▶ [GIVEN INFORMATION]
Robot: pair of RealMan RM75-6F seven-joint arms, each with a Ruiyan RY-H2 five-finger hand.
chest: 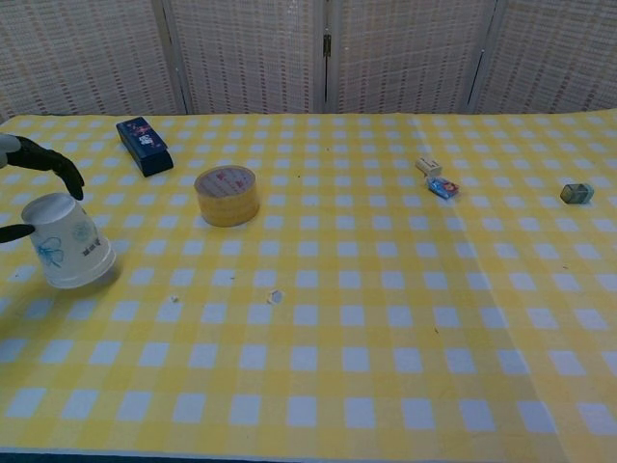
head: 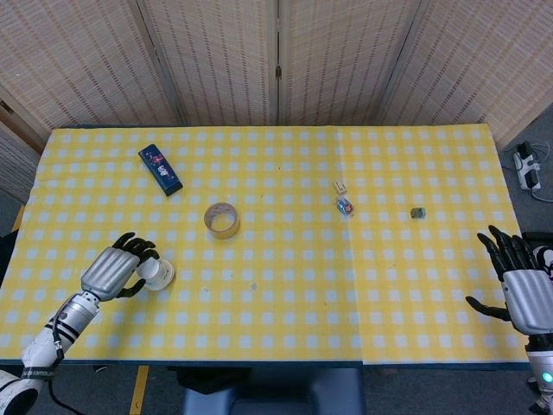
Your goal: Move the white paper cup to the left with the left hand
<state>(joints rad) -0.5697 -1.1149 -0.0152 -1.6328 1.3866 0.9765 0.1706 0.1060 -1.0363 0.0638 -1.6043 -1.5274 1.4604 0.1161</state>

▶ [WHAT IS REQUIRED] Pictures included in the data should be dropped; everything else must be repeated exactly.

▶ [RESULT OF THE EXERCISE]
Robot: pair of RealMan RM75-6F seven-joint arms, each with a Ruiyan RY-H2 five-finger hand.
chest: 
head: 
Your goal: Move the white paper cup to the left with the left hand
<state>(joints rad) -0.5697 -1.1149 -0.0152 -1.6328 1.3866 0.9765 0.1706 0.1060 -1.0363 0.0638 -1.6043 -1.5274 1.4604 0.1161</state>

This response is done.